- Texte visé : Proposition de loi visant à faire assumer à chacun les conséquences de ses actes en permettant la saisie des amendes non payées sur les minimas sociaux, n° 2223
- Stade de lecture : 1ère lecture (1ère assemblée saisie)
- Examiné par : Assemblée nationale (séance publique)
Dans un délai de 3 mois à compter de la promulgation de la présente loi, le Gouvernement remet au Parlement un rapport dressant un bilan chiffré des sommes recouvrées, au titre des amendes fiscales, administratives et pénales impayées, auprès des 0,1 % des contribuables aux plus haut revenus.
Ce rapport précise :
– le montant total des sommes recouvrées sur ce segment de contribuables au cours des cinq dernières années disponibles ;
– la part respective des amendes fiscales, administratives et pénales ;
– les moyens humains et administratifs mobilisés pour ce recouvrement ;
– le rendement net du recouvrement, une fois déduits les coûts de gestion et de procédure.

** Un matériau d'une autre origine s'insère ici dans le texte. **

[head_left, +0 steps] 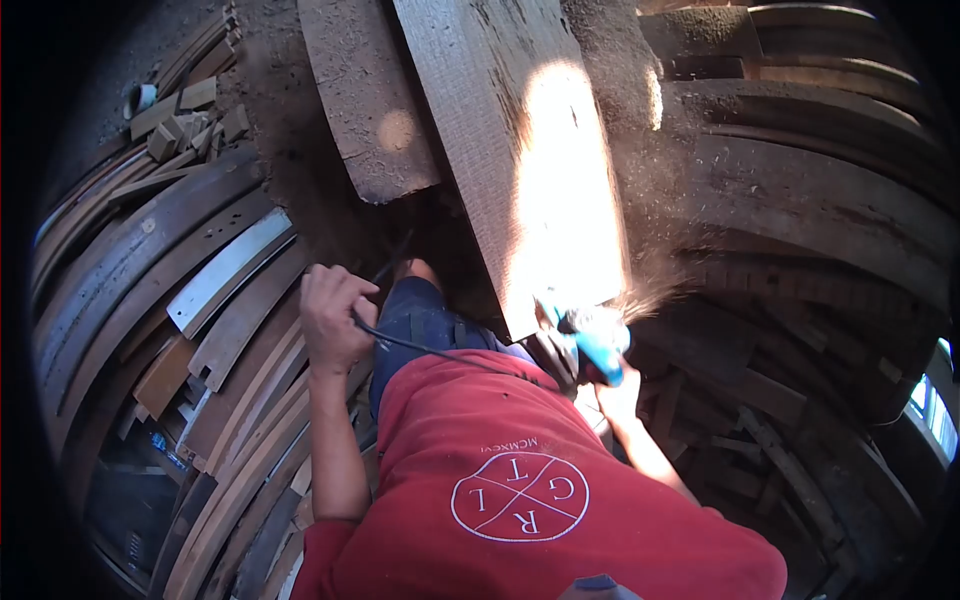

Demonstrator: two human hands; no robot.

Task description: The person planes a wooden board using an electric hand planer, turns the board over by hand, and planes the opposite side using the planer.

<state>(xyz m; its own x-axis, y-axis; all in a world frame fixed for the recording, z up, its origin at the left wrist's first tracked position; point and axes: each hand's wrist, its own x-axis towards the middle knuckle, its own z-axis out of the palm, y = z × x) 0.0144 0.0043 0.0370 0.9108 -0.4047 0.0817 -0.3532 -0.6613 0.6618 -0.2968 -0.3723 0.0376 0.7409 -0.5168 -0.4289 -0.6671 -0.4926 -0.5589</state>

Le rapport compare ces résultats avec les montants recouvrés et les coûts associés au recouvrement des amendes auprès des bénéficiaires de minimas sociaux.
La présente proposition de loi vise à renforcer l’exécution des sanctions pécuniaires impayées en ciblant prioritairement les bénéficiaires des minimas sociaux. Or, aucune donnée consolidée n’est aujourd’hui communiquée sur l’effectivité du recouvrement des amendes auprès des contribuables les plus aisés, pourtant mieux à même d’en assurer le paiement.
Selon les données de l’INSEE publiées en 2025, 0,1 % des ménages (40000 foyers) présentent des revenus annuels supérieurs à un million d’euros en 2022 (Rapport France, portrait social Édition 2025, novembre 2025). Ces contribuables sont susceptibles d’être concernés par des amendes fiscales, administratives ou pénales d’un montant significatif, dont le recouvrement présente un enjeu budgétaire lui réel pour l’État.
Il apparaît indispensable, par considération minimale de justice sociale, de disposer d’un bilan chiffré, transparent et comparatif du recouvrement effectivement opéré sur les plus hauts revenus, ainsi que de son rendement économique réel, rapporté aux moyens mobilisés.
On rappellera que l’ancien ministre de l’économie, M. Eric Lombard, s'est exprimé publiquement pour relever la hausse du nombre de personnes à très hauts revenus économiques et très haut patrimoine qui ne payaient pas d’impôt sur le revenu (Libération, 11 janvier 2026).